Rohit Roy is not only a renowned face on television but in films too. Having started his career with the popular TV series, Swabhimaan, the actor has achieved success over the years and has shown immense promise as an actor. In a quick chat with StarWeek, he talks about direction, equation with his brother Ronit Roy and more.
There’s no challenging the fact that Rohit Roy is a hugely talented star. The actor, who was last seen some years ago in Shootout At Lokhandwala (SAL), is currently taking it slow and awaiting a meaty role to come his way. In fact, that’s precisely why he has been missing from the big screen for a while. “See, I am not being offered the kind of films I want to work on and something that I will be proud of. I have realised that I can’t do a solo-hero film produced by Karan Johar or Yash Raj Films. I did two films as a leading actor after Shootout At Lokhandwala that no one has even heard of. There are so many great ensemble cast films being made and that’s what I want to do. I’d rather wait for a good script and good filmmaker. And I am sure that will happen,” he states confidently.
Even though Rohit wants to give Bollywood his all right now, he strongly believes that television will always be an integral part of his life. “I will never give up television because I am a product of it. I have got all the recognition because of it. When I go to smaller satellite areas, people refer to me with my character name in Swabhimaan, which is a huge thing,” he asserts.
A while ago, Rohit made his directorial debut with a short film for Dus Kahaniyaan, which won him rave reviews. So does he plan to go behind the camera any time soon? He states excitedly, “This year, I will direct a film. Currently, I’m working on a couple of ideas. I will not make a mindless commercial masala film. It’s a great art to make a film like that but I don’t have that art. So I’d rather do something on human grounds as an emotion.”
Though Rohit directed senior actors like Shabana Azmi and Naseeruddin Shah in Dus Kahaniyaan, he wishes to work with the new breed of actors in his next flick. “I have a long wish list. Amongst actors, I would like to direct Ranbir Kapoor. He is an honest actor and his on-screen portrayal is so endearing. If you want to make a film about human emotions, you will have to look at people like him. Varun Dhawan too is a good actor and is surely the next big thing. Amongst actresses, Parineeti Chopra is great. She will be the next Kajol,” he states.
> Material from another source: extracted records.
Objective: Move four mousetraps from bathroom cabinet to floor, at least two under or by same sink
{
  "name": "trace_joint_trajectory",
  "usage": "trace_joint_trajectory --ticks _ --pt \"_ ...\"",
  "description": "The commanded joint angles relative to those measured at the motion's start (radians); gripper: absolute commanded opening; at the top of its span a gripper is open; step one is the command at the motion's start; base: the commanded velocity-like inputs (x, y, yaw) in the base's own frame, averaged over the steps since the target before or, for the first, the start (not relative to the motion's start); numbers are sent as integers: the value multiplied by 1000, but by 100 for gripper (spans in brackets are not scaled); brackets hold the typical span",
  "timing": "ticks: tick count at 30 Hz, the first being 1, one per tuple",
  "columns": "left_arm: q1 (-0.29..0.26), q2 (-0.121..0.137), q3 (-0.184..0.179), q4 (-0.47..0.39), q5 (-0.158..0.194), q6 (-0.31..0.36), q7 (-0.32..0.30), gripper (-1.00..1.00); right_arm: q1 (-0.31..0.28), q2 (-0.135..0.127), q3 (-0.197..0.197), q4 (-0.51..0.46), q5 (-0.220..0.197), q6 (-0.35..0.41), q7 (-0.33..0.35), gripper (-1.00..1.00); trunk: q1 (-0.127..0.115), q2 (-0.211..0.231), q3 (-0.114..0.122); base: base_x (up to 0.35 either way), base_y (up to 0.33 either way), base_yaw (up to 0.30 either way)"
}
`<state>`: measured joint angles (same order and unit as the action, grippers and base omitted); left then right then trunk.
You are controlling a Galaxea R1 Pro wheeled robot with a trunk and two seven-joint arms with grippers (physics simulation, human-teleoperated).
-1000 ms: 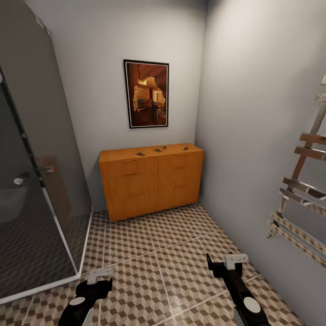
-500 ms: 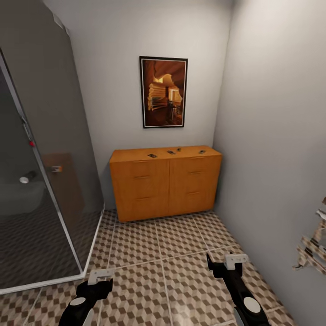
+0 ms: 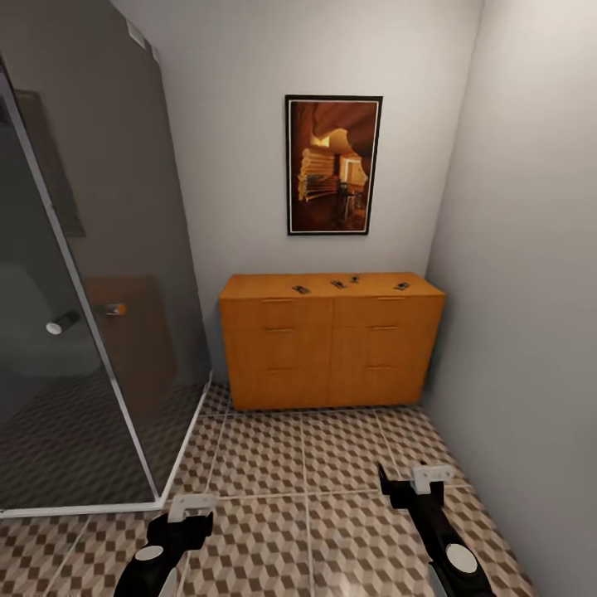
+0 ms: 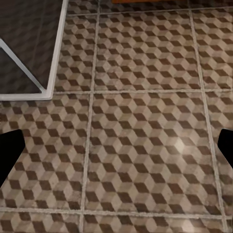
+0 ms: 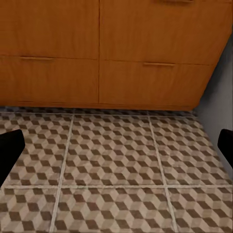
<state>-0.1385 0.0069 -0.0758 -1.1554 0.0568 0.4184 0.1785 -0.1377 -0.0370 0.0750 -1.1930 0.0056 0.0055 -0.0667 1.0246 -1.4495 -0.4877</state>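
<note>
The cabinet (image 3: 332,348) stands against the far wall, a low, wide sideboard of smooth orange-brown wood with a flat top, two columns of drawer fronts and slim bar handles. On its top lie the four mousetraps: small flat pieces, dark at this distance, their detail too small to tell. One mousetrap (image 3: 300,289) lies toward the left, two sit close together near the middle (image 3: 338,284) (image 3: 354,279), and the fourth (image 3: 401,286) rests toward the right end. A framed picture (image 3: 333,165) in brown and amber tones hangs on the grey wall above.

The bathroom floor (image 3: 332,464) is laid in large square tiles printed with a brown, beige and white cube pattern, split by pale grout lines and slightly glossy. On the left a shower enclosure (image 3: 91,315) of dark tinted glass with a pale frame reaches down to the tiles, its corner near the cabinet's left end. A plain grey wall closes the right side, touching the cabinet's right end. Between glass and wall an open strip of tile runs up to the drawer fronts.

The left gripper (image 3: 186,507) and right gripper (image 3: 419,481) hang low over the tiles, well apart from the cabinet. Each has its fingers spread wide, with nothing between them.
</note>
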Motion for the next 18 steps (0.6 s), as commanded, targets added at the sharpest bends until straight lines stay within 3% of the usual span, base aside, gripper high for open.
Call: trace_joint_trajectory --ticks 1,8,18 --pt "-1 1 -4 -1 6 5 8 100 0 -1 3 0 1 1 -7 100 0 -1 -2 265 -247 276" --pt "-1 1 -4 -1 6 5 8 100 0 -1 2 0 1 1 -7 100 0 -1 -4 265 -247 230" --pt "-1 1 -5 -1 6 5 9 100 0 -3 2 0 -1 1 -6 100 0 -1 -4 264 -247 23"
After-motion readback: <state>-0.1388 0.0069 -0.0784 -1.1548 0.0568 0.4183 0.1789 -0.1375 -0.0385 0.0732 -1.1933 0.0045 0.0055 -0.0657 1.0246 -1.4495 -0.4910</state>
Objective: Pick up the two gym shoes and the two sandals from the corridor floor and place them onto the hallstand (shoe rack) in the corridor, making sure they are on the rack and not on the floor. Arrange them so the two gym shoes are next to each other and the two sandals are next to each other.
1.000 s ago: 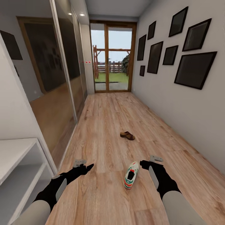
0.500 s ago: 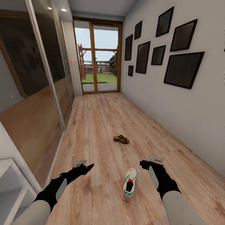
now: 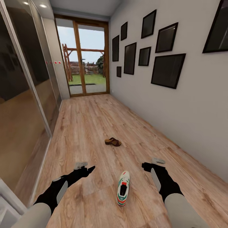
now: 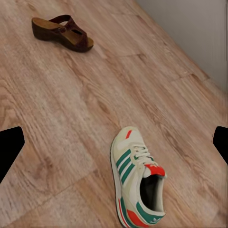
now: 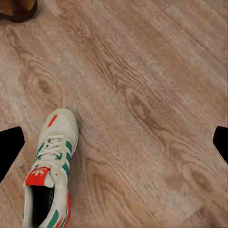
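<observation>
Arms held low and forward over the floor, left gripper (image 3: 90,168) and right gripper (image 3: 145,165) each empty, jaws spread wide in both wrist views, fingertips (image 4: 10,147) dark at the frame edges with nothing between them. Carried this way, probably, to stay ready for a reach while the base lines up. Between the two grippers, closer to the right one, lies one gym shoe (image 3: 123,192) on its sole, toe pointing down the corridor, heel opening toward the robot; seen again at (image 4: 137,178) and (image 5: 50,171). Likely the first pick, lying nearest. Farther on, near mid-corridor and well apart from the sneaker, sits one brown sandal (image 3: 113,142), upright on its sole, also at (image 4: 61,33). Underneath, corridor floor (image 3: 88,126) of light wood-grain planks running lengthwise. Alongside on the left, mirrored sliding doors (image 3: 22,95); on the right, pale wall hung with dark frames (image 3: 167,69). At the far end, wood-framed glass door (image 3: 84,60) onto a garden.
</observation>
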Motion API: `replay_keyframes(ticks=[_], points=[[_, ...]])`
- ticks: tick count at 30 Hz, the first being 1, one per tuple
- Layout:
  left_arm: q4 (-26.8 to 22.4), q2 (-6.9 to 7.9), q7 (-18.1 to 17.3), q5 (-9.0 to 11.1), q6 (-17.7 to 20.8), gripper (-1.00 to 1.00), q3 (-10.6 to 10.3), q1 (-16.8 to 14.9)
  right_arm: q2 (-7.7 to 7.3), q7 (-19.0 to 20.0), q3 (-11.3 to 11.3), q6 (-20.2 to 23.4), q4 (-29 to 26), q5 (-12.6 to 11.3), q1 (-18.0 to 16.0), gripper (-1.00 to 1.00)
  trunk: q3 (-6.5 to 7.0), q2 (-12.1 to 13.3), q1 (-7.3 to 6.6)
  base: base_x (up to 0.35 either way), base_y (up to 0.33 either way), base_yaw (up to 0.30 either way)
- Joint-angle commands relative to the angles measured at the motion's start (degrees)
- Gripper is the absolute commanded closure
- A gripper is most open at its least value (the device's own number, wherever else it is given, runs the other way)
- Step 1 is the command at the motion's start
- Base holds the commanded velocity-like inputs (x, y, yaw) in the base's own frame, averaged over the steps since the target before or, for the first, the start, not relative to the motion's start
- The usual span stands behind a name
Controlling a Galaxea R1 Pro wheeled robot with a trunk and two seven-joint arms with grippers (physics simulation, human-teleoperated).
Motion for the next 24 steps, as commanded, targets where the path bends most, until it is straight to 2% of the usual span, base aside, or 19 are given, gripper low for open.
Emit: replay_keyframes(ticks=[1, 7, 17, 24], points=[[0.0, -0.01, -0.3, 0.6, 0.6, -1.00, 0.1, 0.0, 0.07, -0.1, -0.2, 0.3, -0.1, 0.0, 0.0, -1.00, -0.04, 0.0, -0.01, 0.002, 0.001, -0.265], [0.0, 0.00, -0.3, 0.6, 0.6, -1.00, 0.2, 0.0, 0.07, -0.1, -0.2, 0.2, -0.1, 0.0, 0.0, -1.00, 0.01, 0.0, -0.01, 0.015, 0.047, -0.107], [0.0, -0.02, -0.3, 0.6, 0.6, -1.00, 0.2, 0.0, 0.02, -0.1, -0.2, 0.2, 0.1, -0.1, 0.0, -1.00, 0.02, 0.0, -0.01, 0.098, 0.225, -0.007], [0.0, 0.01, -0.3, 0.6, 0.6, -1.00, 0.1, 0.0, -0.02, 0.0, -0.3, 0.2, 0.1, -0.3, 0.0, -1.00, 0.02, 0.0, -0.01, 0.021, 0.039, 0.000]])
There is no doubt that Rohit was fantastic in his portrayal of a gangster in SAL. Naturally then, everyone was a little surprised to see him missing from the sequel, Shootout At Wadala. Ask him what’s the reason for his absence from that film and he says curtly, “I think you should ask Sanjay (Gupta, the director) why he did not cast me. He is a dear friend. When he was casting, he told me that there was a superb role for me. But then he started shooting the movie with no role for me in it. I am sure he must have wanted to give me something better than the role in Shootout At Lokhandwala but I guess he couldn’t because there was nothing for me.”
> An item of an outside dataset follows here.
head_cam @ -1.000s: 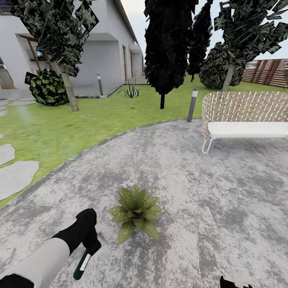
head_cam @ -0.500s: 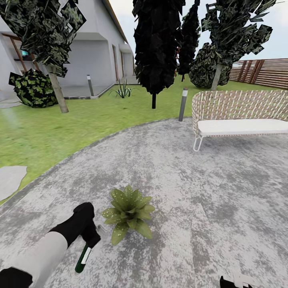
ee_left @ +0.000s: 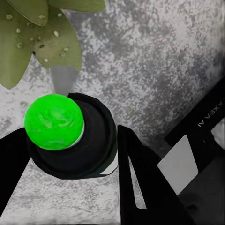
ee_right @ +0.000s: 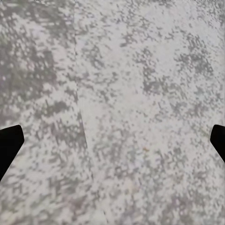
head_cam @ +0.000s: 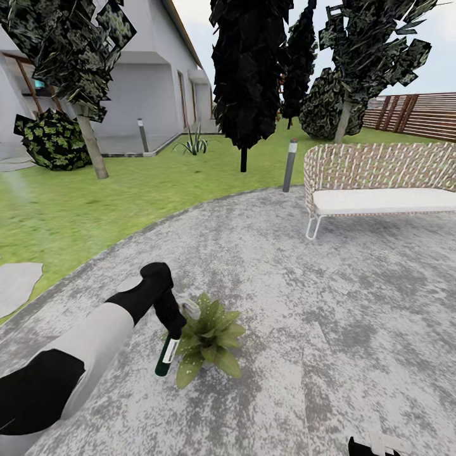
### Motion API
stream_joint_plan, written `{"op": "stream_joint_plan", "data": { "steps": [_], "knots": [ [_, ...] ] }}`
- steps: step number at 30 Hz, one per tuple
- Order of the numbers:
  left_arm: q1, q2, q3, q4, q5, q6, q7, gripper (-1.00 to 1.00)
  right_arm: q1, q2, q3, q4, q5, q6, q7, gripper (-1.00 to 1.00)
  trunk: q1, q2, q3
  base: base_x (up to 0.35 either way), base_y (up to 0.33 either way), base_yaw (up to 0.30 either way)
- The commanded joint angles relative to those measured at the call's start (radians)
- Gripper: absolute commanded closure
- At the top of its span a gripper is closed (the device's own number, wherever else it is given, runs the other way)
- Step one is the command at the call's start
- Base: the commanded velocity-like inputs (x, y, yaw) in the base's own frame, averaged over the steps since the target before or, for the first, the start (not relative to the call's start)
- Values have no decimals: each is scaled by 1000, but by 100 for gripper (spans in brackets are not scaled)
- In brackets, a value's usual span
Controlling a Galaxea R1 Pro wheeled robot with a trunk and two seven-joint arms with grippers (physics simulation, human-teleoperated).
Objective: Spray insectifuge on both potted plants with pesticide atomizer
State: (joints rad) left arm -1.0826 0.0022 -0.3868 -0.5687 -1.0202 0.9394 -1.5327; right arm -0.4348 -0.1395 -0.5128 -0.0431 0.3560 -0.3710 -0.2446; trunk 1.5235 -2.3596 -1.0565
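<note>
One potted plant (head_cam: pixel 210 337), a low rosette of pointed green leaves, stands on the grey paved patio (head_cam: pixel 329 304) of the garden. My left gripper (head_cam: pixel 173 327) is shut on the pesticide atomizer (head_cam: pixel 166 356), a slim dark cylinder with a white label that hangs tip-down against the plant's left leaves. In the left wrist view the atomizer (ee_left: pixel 70 140) shows end-on with a bright green tip between the black fingers (ee_left: pixel 138 178), and spotted leaves (ee_left: pixel 37 37) lie just beyond it. My right gripper (ee_right: pixel 112 145) is open over bare paving.
A wicker bench (head_cam: pixel 380 183) with a white cushion stands at the patio's far right, with a bollard lamp (head_cam: pixel 289 166) beside it. Lawn (head_cam: pixel 95 202), a stepping stone (head_cam: pixel 16 285), trees, a house and a brown slatted fence (head_cam: pixel 411 114) lie beyond.
My left arm has reached forward and right with the atomizer, from beside the plant to touching its left leaves. The camera turned slightly before that, then stayed still.
</note>
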Motion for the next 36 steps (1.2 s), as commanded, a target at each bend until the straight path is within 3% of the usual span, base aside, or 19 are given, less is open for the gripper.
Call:
{"op": "stream_joint_plan", "data": {
  "steps": [1, 5, 8, 12, 20, 22, 36],
  "knots": [
    [-3, 2, -6, 0, -13, 7, -38, 100, -1, 0, -7, 2, 11, -3, -4, -100, 0, 0, -1, 0, 0, 0],
    [9, 15, -51, 1, -29, -2, -38, 100, -1, 0, -7, 2, 10, -3, -4, -100, 0, 0, -1, 0, 0, 0],
    [12, 27, -63, 1, -32, -5, -38, 100, -1, 0, -7, 2, 11, -3, -4, -100, 0, 0, -1, 0, 0, 0],
    [13, 34, -66, 0, -32, -5, -38, 100, -1, 0, -7, 2, 11, -3, -4, -100, 0, 0, -1, 0, 0, 0],
    [-2, 5, -70, -17, -35, -4, -38, 100, -1, -4, -7, 2, 11, -4, -4, -100, 0, 0, -1, 0, 0, 0],
    [-2, 16, -72, -17, -39, -4, -38, 100, -1, -3, -7, 1, 10, -4, -4, -100, 0, 0, -1, 0, 0, 0],
    [-3, 19, -69, -17, -38, 0, -38, 100, -1, -1, -7, -1, 9, -5, -4, -100, 0, 0, -1, 35, -255, 0]
  ]
}}
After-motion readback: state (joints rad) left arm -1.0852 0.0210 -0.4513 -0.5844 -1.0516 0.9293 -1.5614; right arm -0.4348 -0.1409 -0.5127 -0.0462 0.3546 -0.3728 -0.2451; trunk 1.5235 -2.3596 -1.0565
Rohit’s elder brother, Ronit Roy is now an integral part of the film industry too. Since both brothers belong to the same profession, isn’t there a sense of competition between them? “There is no sibling rivalry between Ronit and me. He is like a father to me. When I do well, he is happy and when he does well, I am happy. I had tears in my eyes when I saw his performance in Udaan. He is trying to consolidate his position and I have not had a good run in the last couple of years. That’s about it,” he says.
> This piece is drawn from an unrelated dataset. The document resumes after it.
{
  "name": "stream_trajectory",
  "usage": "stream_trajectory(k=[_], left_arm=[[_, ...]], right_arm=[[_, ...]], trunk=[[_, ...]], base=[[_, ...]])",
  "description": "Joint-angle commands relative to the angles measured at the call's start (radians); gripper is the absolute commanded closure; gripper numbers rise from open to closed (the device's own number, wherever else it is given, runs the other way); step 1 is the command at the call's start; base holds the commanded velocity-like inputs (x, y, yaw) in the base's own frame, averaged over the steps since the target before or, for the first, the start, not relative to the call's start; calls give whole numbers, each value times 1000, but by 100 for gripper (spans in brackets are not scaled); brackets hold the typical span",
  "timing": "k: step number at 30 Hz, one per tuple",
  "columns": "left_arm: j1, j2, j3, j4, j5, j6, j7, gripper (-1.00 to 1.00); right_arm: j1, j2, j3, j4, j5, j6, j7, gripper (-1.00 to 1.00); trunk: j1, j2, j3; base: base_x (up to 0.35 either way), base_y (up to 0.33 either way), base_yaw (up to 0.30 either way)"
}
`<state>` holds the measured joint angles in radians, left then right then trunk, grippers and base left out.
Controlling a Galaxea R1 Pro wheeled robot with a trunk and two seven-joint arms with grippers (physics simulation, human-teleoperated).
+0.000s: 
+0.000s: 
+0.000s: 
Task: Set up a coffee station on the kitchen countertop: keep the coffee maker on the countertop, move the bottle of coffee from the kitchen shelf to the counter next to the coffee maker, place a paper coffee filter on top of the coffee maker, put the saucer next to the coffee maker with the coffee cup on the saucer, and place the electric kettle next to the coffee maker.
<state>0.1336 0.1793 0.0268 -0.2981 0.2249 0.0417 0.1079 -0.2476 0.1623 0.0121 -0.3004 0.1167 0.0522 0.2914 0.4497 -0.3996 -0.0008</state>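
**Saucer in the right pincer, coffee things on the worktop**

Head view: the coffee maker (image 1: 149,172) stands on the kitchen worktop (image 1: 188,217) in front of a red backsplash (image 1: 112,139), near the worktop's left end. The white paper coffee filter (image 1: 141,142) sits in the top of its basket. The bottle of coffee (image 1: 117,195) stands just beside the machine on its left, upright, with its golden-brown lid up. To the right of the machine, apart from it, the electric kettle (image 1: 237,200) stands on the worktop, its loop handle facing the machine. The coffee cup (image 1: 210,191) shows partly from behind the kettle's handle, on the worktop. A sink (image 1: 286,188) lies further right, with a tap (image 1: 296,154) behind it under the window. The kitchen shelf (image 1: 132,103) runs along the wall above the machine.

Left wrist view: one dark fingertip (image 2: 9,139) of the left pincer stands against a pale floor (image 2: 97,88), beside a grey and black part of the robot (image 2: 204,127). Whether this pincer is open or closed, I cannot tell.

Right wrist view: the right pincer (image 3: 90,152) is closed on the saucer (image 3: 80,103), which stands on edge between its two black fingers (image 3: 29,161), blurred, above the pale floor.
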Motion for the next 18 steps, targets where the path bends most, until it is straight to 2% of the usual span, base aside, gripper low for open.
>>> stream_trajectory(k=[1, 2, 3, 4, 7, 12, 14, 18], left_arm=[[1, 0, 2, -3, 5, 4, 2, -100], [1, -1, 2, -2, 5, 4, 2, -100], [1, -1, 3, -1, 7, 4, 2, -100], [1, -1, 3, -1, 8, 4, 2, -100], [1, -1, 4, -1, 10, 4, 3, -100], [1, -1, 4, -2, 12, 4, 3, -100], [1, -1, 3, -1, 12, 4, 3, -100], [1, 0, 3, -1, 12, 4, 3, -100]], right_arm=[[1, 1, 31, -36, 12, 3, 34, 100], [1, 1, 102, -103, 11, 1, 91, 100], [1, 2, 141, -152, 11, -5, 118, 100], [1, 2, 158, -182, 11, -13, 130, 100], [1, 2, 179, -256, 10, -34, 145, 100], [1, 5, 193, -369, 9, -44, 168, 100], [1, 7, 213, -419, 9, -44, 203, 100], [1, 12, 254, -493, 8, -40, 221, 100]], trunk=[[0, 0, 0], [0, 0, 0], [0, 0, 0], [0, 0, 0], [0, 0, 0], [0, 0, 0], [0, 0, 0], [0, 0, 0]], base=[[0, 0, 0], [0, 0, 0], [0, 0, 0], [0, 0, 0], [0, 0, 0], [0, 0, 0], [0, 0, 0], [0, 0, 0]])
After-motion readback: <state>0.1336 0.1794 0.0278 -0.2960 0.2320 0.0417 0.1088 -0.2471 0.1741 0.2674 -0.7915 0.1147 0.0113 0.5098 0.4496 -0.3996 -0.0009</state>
Initial buzz had suggested that Roy had bought the remake rights of the 1982 Basu Chatterjee-directed film Shaukeen. But recent reports confirm that Rumi Jaffery is all set to make the film. “There are two different producers of this film. We had bought the rights in the year 2009 from Basuda. But I believe he gave the rights of a couple of other films along with this one. I trust Basuda completely and now things are sorted and we have given an NOC from our end,” he concludes.